There are also roles dedicated to the creation of accessibility products including public speaking and advocacy. In my experience as an accessibility evangelist and engineer, niche companies and accessibility testing products don't typically have the same reach as the mainstream. Look at GitHub stars for industry tools: accessibility tooling has a fraction of the popularity as mainstream tools unless bundled with something else (like eslint-plugin-jsx-a11y). It’s also a crowded market with new accessibility tools popping up all the time, often for free. To stay competitive, it’s important to have supportive leadership that enables experiments from anyone at the company with an idea, as well as acting on user feedback in a timely manner.
Whether you’re at a mainstream company or an accessibility company with mainstream clients, not everyone will understand or appreciate the need for accessibility so you’ll have to persuade them of its importance and feasibility with risk assessments and estimates. Occasionally you’ll want to “stay late and do the work anyway” to actually make an impact, and hopefully you’ll be rewarded for it–but you might not.
Some techniques I’ve found that can work for being persuasive are highlighting quick wins, coming to the table with suggestions and estimates for how to fix within a reasonable scope, and adjusting your approach for specific personalities and roles (are they more inclined to care about risk/legal management or technical debt and cost?). You can experiment with “the carrot vs. the stick”: using kindness when it works and making friends with the legal/compliance team for when that isn’t cutting it.

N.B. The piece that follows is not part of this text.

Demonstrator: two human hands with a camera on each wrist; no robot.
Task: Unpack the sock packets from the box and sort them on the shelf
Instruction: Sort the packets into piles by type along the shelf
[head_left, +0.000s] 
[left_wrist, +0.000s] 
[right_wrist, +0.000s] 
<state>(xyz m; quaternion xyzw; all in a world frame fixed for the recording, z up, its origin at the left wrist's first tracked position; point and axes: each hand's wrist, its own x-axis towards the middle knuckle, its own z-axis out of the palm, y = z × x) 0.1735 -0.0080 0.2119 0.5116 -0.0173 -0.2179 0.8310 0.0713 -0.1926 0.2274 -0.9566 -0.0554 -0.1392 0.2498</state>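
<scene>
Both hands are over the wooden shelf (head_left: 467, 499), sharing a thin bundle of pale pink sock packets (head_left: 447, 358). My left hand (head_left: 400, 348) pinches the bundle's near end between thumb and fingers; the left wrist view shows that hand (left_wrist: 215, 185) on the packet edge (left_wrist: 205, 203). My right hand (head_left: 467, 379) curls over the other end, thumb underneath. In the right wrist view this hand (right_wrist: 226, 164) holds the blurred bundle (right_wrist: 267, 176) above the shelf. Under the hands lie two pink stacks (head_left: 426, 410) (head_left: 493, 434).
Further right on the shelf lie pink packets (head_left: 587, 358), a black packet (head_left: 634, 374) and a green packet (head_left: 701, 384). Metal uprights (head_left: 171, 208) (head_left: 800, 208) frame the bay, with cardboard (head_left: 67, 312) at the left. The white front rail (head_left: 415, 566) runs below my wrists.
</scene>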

Use feedback to your advantage: surface accessibility issues to PMs and leadership as leverage to get time to work on it. Celebrate wins by collecting positive feedback as confirmation that accessibility is worth it, especially from users with disabilities. Find ways to get user feedback if it doesn’t already exist. Add an accessibility statement to request feedback, get leadership invested and involved.
If you’re considering a new role in accessibility–no matter the type of company–it would be very worthwhile to interview people who work there currently and have worked there in the past to uncover things like:
- How does the company make their money, and does accessibility factor into that?
- What’s the best part about working there?
- What’s the worst part about working there?
- What does a day in the life of someone in this role look like?
- How is disability representation, diversity, and inclusion at the company?
- How competitive are the pay and benefits?
- For product development, what’s the tech stack like?
- How are product decisions made; who has the final say?
- What kind of friction do people encounter in their jobs?
Marketing yourself as an accessibility specialist can open doors to opportunities all across the tech industry. Identify what’s important to you in terms of values, so you can ask about those things in interviews. To showcase your work, highlight examples of problems you’ve enjoyed solving (including side projects), and what skills you contributed that you could bring to your next team. What do you want to do more of? What kind of work would help you shine as an accessibility specialist, and what have you done so far that can make someone confident in hiring you?